If you’re going to mount an American remake of a Norwegian film about a father who avenges the death of his son with the help of a giant snowplow, whom else would you cast but Liam Neeson? Forget, for a moment, that he’s Irish: His features, resolute and precise as the cliffs rising high above your average fjord, may as well have been carved from the movement of ancient glaciers. Plus, when it comes to fatherly revenge-getters, he’s still the go-to guy. (Though it remains to be seen if Hollywood’s goodwill toward him will survive his recent controversy.)

But even though Cold Pursuit (the remake) and In Order of Disappearance (the original) were both made by the same gifted director, Hans Petter Moland, much of the earlier film’s icy-cool elegance—and dry, grisly humor—has been lost in translation. Neeson plays Nels Coxman, a workingman living on the outskirts of a remote resort town in the Rocky Mountains; his job is to clear a path through the area’s earlobe-high snow so the town’s residents can rejoin civilization whenever they need to. After his son is murdered by thugs working for a gut-health-obsessed Denver drug bigwig, Viking (Tom Bateman), Nels sets out to pick off the baddies one by one. Unwittingly, he also stirs up trouble between Viking’s outfit and a rival operation, run by a group of Native Americans and led by a principled old-school kingpin, White Bull (Tom Jackson). He has no patience for the whippersnapper millennial criminal Viking, and the dueling gangs’ acts of vengeance pile up rapidly.

The first half works beautifully; it’s a pleasure, albeit the wicked kind, to watch Nels track down Viking’s lowlife underlings and mete out his shivery, brutal punishments. He disposes of the bodies by sending them down a colossal waterfall, whooshing into eternity beneath a canopy of nighttime sky. It’s such a gorgeously poetic visual that you don’t know whether to gasp or laugh.

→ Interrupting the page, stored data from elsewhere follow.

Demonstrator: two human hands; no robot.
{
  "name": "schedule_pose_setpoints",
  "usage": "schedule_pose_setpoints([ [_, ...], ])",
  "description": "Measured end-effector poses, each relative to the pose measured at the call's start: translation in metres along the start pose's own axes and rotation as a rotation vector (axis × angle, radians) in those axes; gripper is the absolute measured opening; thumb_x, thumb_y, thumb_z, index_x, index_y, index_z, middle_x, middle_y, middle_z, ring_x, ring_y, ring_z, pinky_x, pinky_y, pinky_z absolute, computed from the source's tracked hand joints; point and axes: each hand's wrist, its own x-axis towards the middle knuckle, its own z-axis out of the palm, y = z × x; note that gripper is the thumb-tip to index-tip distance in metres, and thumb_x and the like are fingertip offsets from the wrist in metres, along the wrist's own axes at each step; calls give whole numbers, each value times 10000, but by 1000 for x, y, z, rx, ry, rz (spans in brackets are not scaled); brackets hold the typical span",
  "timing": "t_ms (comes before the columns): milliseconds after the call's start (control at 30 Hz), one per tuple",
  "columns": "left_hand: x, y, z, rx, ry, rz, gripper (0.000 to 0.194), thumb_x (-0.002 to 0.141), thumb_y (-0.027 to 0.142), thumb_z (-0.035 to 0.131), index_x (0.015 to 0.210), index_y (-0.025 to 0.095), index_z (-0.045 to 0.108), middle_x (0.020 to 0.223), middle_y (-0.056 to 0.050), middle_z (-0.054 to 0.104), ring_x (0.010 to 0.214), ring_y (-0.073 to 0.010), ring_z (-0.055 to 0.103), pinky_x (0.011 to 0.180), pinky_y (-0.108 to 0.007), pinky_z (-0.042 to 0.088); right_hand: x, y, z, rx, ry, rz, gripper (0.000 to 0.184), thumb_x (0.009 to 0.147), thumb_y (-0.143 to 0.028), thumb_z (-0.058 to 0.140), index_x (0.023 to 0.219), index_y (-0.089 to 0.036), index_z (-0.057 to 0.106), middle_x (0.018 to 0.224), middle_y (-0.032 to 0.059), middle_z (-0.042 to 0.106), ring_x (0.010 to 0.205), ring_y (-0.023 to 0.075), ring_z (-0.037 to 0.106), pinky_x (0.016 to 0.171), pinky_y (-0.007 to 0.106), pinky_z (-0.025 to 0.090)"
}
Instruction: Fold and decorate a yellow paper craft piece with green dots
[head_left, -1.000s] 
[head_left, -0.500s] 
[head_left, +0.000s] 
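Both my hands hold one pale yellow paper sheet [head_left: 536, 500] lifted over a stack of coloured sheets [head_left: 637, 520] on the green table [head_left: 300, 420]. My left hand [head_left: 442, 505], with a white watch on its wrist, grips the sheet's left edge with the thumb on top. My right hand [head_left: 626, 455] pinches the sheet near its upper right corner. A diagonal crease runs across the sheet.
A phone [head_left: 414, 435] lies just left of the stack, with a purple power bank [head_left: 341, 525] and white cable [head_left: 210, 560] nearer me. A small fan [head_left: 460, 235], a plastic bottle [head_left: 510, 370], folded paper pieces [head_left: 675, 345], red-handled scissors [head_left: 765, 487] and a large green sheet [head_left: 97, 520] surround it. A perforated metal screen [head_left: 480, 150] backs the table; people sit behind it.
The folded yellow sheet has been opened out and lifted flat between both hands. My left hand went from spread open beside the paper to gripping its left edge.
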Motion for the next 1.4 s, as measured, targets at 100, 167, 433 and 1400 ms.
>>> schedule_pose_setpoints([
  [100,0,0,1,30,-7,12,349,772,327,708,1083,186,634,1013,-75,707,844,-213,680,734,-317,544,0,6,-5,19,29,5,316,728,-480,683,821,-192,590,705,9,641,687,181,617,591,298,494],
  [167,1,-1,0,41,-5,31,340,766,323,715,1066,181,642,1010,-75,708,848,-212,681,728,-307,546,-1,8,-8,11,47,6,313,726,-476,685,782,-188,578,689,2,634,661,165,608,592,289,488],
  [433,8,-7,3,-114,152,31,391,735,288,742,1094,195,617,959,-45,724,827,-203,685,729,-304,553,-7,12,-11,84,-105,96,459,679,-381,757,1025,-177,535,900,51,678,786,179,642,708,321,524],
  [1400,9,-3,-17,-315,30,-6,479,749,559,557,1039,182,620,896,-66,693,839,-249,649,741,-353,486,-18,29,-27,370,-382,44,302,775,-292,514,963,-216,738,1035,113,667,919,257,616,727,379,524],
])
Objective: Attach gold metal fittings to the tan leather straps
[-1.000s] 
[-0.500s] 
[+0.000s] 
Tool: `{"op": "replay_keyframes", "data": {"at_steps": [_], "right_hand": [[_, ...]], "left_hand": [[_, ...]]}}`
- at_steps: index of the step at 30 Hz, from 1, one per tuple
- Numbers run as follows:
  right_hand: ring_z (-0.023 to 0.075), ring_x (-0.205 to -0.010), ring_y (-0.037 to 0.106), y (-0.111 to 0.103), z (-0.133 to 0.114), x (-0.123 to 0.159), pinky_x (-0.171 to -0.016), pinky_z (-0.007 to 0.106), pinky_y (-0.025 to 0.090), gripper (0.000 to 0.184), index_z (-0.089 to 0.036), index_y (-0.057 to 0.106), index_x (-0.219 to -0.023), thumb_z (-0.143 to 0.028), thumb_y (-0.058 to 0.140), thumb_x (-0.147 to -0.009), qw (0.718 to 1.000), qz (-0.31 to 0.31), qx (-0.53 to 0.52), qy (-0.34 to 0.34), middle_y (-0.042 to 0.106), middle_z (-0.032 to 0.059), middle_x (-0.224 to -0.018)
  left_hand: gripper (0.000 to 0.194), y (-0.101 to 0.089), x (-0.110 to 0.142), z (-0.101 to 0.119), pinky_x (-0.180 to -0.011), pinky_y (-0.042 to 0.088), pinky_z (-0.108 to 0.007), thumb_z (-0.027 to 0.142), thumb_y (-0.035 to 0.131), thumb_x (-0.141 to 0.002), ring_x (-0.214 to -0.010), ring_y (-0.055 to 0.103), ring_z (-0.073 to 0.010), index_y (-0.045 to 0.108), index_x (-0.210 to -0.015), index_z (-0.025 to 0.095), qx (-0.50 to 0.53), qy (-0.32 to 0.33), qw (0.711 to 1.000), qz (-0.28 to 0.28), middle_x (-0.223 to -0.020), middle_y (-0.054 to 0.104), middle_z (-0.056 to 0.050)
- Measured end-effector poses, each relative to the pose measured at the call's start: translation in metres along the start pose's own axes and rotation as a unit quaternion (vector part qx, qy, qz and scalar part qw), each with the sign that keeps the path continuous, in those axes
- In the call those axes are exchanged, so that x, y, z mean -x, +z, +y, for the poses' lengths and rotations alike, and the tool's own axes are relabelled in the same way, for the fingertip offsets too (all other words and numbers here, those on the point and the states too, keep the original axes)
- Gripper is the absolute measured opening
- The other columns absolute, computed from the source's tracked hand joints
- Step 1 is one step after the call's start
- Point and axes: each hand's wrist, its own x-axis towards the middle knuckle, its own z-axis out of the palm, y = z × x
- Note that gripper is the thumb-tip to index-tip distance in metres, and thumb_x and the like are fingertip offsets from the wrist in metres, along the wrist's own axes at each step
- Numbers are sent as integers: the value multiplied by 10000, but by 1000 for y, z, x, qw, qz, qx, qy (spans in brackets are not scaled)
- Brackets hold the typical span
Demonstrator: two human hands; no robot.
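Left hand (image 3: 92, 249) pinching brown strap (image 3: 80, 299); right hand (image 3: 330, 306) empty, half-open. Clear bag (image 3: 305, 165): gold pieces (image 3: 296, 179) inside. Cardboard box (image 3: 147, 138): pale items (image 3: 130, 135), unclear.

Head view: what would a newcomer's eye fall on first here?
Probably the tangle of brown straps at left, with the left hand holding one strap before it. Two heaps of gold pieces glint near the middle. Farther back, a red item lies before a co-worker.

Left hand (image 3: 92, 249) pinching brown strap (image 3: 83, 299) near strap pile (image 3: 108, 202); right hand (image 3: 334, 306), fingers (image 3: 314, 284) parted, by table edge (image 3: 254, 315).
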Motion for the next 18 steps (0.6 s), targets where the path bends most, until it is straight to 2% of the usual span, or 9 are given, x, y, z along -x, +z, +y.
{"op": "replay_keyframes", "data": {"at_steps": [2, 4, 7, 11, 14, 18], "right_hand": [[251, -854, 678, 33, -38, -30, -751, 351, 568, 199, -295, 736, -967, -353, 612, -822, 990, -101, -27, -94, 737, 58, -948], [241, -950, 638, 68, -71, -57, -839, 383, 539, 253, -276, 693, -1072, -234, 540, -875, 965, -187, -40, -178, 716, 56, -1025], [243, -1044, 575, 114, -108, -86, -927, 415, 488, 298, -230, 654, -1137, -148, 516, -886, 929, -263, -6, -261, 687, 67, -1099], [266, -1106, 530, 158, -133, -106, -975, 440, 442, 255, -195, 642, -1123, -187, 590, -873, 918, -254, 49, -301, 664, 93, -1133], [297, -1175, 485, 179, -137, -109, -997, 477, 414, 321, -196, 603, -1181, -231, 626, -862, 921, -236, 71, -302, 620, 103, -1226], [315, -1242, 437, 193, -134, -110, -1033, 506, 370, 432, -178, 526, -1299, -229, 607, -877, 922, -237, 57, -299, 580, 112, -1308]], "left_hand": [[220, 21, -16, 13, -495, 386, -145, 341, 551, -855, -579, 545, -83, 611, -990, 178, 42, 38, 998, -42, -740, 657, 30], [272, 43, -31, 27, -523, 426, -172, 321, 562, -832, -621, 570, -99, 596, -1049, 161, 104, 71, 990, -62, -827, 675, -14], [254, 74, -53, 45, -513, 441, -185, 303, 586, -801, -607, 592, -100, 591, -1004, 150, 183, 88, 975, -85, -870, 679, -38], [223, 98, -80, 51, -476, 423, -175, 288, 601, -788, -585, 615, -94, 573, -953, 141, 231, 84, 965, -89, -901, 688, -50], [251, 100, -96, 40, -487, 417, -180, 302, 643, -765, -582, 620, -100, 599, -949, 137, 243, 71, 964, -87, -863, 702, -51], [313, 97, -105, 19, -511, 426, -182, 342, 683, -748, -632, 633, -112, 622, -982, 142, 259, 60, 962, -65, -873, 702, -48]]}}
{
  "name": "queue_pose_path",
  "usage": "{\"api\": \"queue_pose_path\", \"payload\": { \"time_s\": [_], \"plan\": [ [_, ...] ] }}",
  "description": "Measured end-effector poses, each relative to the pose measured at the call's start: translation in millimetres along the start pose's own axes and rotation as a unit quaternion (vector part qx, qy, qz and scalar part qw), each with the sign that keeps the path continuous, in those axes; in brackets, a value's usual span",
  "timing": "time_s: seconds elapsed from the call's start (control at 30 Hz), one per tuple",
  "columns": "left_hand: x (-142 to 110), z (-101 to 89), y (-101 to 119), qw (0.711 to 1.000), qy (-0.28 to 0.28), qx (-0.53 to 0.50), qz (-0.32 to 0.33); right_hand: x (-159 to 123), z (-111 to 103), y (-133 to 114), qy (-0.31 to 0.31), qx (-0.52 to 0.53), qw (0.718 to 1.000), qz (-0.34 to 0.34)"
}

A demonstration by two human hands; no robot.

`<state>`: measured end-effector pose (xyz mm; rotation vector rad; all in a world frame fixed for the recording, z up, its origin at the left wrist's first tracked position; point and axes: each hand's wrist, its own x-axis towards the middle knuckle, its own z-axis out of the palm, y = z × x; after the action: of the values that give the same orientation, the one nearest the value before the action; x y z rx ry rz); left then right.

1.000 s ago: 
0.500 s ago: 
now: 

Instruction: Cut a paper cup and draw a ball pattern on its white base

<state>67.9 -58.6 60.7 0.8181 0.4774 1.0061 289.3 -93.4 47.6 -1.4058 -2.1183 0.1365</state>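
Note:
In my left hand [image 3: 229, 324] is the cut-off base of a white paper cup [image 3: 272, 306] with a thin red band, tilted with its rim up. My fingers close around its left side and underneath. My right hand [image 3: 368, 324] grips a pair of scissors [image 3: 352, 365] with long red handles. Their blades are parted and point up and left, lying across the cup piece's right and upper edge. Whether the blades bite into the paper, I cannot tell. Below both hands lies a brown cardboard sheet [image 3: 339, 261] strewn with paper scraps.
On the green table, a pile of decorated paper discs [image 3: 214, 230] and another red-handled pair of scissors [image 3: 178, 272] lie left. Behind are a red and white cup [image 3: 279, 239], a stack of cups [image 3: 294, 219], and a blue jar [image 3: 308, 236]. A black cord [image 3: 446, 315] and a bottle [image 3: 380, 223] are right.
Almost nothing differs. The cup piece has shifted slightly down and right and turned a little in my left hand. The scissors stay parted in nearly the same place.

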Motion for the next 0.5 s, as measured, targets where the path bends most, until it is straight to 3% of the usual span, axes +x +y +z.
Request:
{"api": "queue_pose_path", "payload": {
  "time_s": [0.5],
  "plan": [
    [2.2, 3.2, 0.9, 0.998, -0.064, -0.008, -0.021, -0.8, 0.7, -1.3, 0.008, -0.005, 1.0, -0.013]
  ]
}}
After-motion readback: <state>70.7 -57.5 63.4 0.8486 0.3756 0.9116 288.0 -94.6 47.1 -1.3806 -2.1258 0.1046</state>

But Cold Pursuit loses its punch in the second half. (The original script, by Kim Fupz Aakeson, has been retooled, though not necessarily enhanced, by Frank Baldwin.) The big problem is that Neeson drops out of the story for long stretches, and the movie needs him: None of the drug-biz guys, not even the classy, serene White Bull, can match his craggy charisma. When he’s absent, the landscape is very cold indeed.